**TRY IT**.
Below are records. Find each line in them that holds the word "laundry" and copy it.

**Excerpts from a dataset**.

——

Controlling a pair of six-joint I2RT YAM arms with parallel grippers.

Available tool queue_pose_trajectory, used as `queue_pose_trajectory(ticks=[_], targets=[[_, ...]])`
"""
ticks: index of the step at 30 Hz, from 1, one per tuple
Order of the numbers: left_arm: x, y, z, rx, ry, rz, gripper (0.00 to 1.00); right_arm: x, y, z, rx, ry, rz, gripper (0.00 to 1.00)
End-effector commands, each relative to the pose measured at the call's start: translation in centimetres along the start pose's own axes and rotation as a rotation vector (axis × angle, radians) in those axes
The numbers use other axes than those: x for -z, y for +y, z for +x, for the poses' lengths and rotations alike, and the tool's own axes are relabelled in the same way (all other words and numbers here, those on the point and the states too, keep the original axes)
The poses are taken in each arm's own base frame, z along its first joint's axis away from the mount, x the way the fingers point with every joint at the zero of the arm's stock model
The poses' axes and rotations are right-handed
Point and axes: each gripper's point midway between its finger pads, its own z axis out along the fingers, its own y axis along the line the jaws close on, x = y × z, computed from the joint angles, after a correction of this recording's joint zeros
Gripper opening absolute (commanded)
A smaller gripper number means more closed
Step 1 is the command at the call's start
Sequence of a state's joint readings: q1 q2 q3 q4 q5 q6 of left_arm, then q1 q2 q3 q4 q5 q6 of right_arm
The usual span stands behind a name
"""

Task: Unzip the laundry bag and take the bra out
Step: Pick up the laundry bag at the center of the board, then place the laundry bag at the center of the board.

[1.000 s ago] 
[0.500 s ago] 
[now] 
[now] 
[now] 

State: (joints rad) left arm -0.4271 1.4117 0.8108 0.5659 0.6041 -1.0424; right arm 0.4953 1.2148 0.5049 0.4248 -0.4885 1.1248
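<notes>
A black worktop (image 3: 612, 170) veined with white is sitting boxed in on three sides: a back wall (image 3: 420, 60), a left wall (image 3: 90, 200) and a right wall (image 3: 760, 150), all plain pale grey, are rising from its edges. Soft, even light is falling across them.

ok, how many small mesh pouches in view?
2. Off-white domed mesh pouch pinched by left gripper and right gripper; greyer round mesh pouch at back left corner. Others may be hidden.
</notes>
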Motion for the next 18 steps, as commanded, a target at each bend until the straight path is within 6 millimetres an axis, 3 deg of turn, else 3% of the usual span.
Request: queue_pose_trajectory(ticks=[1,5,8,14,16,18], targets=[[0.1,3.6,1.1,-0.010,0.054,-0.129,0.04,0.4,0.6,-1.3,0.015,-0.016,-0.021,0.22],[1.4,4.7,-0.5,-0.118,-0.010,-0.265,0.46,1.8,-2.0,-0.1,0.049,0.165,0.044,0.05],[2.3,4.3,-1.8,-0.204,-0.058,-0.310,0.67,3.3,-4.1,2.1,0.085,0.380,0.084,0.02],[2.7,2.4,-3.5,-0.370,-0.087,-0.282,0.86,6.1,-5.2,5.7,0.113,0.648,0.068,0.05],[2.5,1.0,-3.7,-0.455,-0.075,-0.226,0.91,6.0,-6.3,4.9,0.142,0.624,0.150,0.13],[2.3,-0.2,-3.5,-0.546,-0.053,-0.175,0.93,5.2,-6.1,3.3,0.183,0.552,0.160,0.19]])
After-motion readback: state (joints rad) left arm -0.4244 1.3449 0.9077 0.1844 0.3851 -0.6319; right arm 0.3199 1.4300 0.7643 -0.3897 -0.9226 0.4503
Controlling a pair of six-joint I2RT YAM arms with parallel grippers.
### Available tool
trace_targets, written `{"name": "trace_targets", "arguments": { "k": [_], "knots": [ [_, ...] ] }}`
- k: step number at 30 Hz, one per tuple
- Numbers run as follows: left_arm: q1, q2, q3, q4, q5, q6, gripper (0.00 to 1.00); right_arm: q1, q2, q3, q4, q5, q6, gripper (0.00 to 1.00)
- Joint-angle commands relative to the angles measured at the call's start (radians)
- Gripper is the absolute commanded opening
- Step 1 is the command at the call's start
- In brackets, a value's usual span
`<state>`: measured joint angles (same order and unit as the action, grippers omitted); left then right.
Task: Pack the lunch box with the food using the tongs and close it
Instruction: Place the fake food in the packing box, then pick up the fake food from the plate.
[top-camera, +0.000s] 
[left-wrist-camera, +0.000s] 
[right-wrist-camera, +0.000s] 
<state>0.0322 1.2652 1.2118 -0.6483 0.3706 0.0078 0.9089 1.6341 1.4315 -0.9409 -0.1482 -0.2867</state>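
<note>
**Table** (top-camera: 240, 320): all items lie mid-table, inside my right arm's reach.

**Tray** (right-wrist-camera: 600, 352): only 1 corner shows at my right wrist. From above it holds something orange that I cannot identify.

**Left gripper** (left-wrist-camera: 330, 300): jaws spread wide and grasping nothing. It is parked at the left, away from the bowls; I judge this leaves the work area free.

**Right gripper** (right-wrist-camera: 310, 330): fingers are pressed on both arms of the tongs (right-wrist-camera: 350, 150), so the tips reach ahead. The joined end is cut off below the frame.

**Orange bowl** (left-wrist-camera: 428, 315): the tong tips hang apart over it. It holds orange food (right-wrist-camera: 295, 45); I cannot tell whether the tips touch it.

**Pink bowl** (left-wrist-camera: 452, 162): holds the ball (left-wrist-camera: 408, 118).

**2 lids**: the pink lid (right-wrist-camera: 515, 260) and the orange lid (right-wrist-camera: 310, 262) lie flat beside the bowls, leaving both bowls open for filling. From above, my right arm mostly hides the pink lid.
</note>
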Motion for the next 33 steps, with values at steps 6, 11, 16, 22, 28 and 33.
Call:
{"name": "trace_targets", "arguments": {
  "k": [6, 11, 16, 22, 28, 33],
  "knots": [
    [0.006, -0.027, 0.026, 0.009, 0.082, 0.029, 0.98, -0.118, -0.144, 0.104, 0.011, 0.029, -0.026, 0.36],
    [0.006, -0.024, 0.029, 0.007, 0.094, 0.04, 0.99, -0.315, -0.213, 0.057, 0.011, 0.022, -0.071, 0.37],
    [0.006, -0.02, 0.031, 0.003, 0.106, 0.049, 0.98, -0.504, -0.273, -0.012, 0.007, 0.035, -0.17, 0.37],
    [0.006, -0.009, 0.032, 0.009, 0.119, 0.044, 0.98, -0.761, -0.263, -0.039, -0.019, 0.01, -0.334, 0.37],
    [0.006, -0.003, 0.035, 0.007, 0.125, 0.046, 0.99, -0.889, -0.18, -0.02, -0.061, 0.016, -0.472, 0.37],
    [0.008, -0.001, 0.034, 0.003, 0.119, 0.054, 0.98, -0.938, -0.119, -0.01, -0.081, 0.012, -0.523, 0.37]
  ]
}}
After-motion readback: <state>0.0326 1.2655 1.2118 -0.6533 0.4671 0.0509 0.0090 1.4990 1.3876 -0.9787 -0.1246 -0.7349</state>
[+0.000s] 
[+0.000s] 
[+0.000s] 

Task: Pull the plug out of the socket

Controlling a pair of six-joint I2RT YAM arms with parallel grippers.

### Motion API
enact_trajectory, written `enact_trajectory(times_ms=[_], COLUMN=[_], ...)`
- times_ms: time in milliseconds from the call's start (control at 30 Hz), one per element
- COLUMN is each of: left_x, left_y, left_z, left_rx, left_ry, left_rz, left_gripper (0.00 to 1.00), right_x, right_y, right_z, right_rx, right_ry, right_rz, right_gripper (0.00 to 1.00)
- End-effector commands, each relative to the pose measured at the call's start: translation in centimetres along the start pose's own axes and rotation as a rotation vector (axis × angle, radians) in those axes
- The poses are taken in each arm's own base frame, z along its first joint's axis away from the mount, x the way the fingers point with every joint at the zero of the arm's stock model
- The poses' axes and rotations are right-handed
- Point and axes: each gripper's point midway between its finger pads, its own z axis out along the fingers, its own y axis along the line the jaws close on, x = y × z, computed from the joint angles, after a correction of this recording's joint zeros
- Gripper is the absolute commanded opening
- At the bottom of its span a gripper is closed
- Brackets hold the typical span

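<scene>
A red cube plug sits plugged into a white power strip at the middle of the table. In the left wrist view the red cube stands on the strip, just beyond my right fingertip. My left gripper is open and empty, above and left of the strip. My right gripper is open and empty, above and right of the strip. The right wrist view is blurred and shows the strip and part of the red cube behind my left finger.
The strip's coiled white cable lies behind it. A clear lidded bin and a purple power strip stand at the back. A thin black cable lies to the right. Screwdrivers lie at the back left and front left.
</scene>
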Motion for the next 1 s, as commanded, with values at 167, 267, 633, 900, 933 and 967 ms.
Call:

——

**SOLUTION TO THIS PROBLEM**.
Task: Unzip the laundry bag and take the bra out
Step: Pick up the laundry bag at the center of the board, then place the laundry bag at the center of the board.

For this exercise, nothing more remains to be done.